La loi Pinel dans l’immobilier ancien

L’autre grand dispositif permettant de rénover un bien en ayant des aides fiscales : c’est la loi Pinel. Le Pinel est généralement destinée aux constructions neuves ou récentes, mais il existe, en cas de rénovation et de remise en état de décence d’un bien ancien, une aide prévue par le dispositif. Il est ainsi possible de bénéficier d’avantages fiscaux à condition de rénover à neuf un bien ancien présentant clairement des défauts. La réalisation des travaux (on est loin du petit bricolage dans ce cas là) doit répondre aux normes établies dès l’acquisition d’un logement d’ancien en Pinel. Cependant, il est possible de noter 15 critères de non décences enregistrés dans l’arrêté du 19 décembre 2013 qui concerne l’investissement locatif dans les résidences pouvant être rénovées. On peut également se reporter à l’article R.111-2 du code de la construction et de l’habitation, en effet, la composition du logement a été défini par cet article de loi et le nombre et la nature des pièces de services et principales doit correspondre à cette norme. C’est également le cas de la surface habitable qui doit correspondre à 9m² ou 20m3. L’absence ou la présence de matériaux dégradables, de plombs dans les peintures, d’équipements de sécurité ou de problèmes électriques font également partis des critères dont il faut tenir compte afin de profiter du dispositif.
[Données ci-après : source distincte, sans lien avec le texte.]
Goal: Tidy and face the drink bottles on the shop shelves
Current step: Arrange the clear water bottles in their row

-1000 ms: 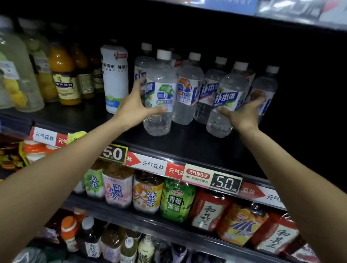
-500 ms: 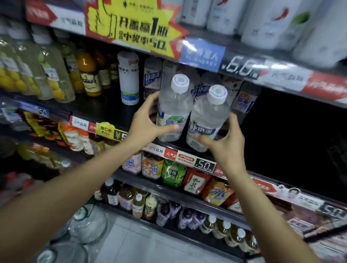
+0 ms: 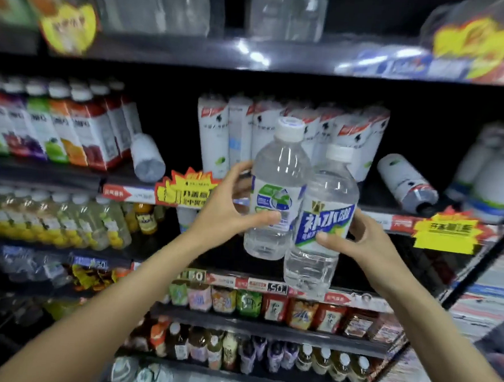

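My left hand (image 3: pixel 227 208) grips a clear water bottle with a green and white label (image 3: pixel 277 189), held upright in the air in front of the shelves. My right hand (image 3: pixel 357 241) grips a second clear bottle with a blue label (image 3: pixel 321 224), touching the first and slightly lower. Both have white caps and sit off any shelf. Behind them stands a row of white sleeved bottles (image 3: pixel 215 135) on the upper shelf.
Two white bottles lie on their sides on that shelf, one at the left (image 3: pixel 148 158) and one at the right (image 3: pixel 407 182). Juice bottles (image 3: pixel 57 125) fill the upper left. Yellow promo tags (image 3: pixel 186 191) hang on the shelf rail (image 3: pixel 376 219). Lower shelves hold tea bottles (image 3: pixel 250 303).
Both hands have lifted the two water bottles off their shelf and raised them. My view has tilted up, so a higher shelf with white bottles is now behind them.
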`<act>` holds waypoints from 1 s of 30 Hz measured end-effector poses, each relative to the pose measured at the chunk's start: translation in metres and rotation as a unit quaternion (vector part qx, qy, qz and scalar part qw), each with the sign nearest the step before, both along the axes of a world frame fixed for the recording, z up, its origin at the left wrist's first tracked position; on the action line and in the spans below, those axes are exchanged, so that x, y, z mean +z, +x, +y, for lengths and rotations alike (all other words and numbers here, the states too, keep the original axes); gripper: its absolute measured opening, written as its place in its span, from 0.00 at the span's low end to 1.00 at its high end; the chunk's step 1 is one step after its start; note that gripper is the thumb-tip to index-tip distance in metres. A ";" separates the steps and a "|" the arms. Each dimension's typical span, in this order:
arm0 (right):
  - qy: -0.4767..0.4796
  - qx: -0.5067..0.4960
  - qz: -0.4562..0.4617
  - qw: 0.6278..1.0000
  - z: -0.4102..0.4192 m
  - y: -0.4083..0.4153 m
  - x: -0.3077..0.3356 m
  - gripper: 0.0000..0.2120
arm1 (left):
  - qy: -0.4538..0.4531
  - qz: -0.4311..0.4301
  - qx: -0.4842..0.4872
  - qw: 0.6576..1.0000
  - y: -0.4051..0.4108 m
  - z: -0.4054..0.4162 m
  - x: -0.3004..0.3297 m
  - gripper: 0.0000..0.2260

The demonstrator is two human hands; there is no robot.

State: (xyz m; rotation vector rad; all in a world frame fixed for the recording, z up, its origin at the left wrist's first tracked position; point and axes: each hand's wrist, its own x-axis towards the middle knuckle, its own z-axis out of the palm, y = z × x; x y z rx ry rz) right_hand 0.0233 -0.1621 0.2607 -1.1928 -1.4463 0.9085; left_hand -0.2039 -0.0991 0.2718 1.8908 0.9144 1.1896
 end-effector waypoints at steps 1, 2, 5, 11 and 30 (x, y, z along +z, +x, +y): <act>0.019 -0.001 0.001 1.000 0.001 0.002 0.015 0.28 | 0.009 -0.008 -0.007 1.000 0.002 0.000 0.018 0.34; 0.040 -0.006 0.006 0.999 0.002 0.004 0.030 0.30 | 0.022 -0.016 -0.011 1.000 0.004 0.001 0.035 0.34; 0.106 -0.035 0.033 0.993 0.016 0.015 0.076 0.31 | 0.089 -0.044 -0.002 0.995 0.019 0.010 0.085 0.32; 0.219 -0.059 0.059 0.972 0.062 0.036 0.171 0.31 | 0.220 -0.080 0.031 0.972 0.053 0.056 0.171 0.37; 0.188 -0.162 -0.070 0.966 0.234 0.064 0.274 0.32 | 0.219 -0.003 0.220 0.951 0.119 0.182 0.245 0.37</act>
Pour mieux justifier auprès des services fiscaux les travaux entrepris et le respect des critères définis par la loi, le propriétaire lors de l’acquisition du bien doit fournir une attestation délivrée par un technicien de la construction ou un contrôleur technique. Cette présente attestation va décrire le logement et certifier sa conformité pour prétendre aux avantages de la loi Pinel pour l’ancien.
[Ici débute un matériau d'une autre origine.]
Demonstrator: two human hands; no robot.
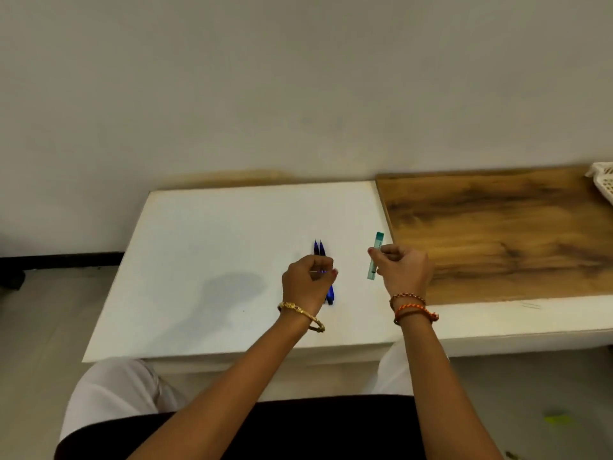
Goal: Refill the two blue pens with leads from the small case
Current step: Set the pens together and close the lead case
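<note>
Two blue pens [319,249] lie side by side on the white table [212,260], tips pointing away from me. My left hand [306,280] hovers over their middle, fingers curled, and pinches a thin lead that shows as a fine line between the fingertips. The pens' lower ends stick out below that hand. To the right, my right hand [403,268] holds the small teal lead case [375,255] upright between thumb and fingers, just above the table.
A wooden board [504,234] adjoins the white table on the right. A white plastic basket [602,184] sits at its far right corner. The wall runs close behind the table. My knees are under the front edge.
</note>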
Défiscaliser avec la loi Malraux pour les gros travaux

La loi Malraux permet de faire une acquisition d’un bien immobilier ancien classé par arrêté préfectoral en ZPPAUP avec pour but de le restaurer. Ce sont souvent des gros travaux qui sont nécessaire. Ce programme incitatif privilégie la rénovation de l’immobilier locatif situé dans des secteurs protégés en centre ville. Il permet de redonner vie à d’anciennes résidences tout en profitant d’une réduction d’impôts. Les propriétaires de ces maisons ou appartements bénéficient d’une défiscalisation de 30%, s’ils s’engagent à rénover les immeubles à des fins locatives. La résidence doit être située dans un lieu géographique déterminé (ZPPAUP) et être louée au minimum 9 ans. Ce dispositif demande certaines conditions à respecter ainsi qu’une conformité aux normes établies par le ministère de la Culture.

Le respect de ces règles durant les travaux, permet à investisseur de déduire des dépenses de restauration de ses revenus fonciers. Mais, le montant des travaux ne prend pas en charge les démolitions ou les reconstructions, il est d’ailleurs plafonné à 100 000 euros.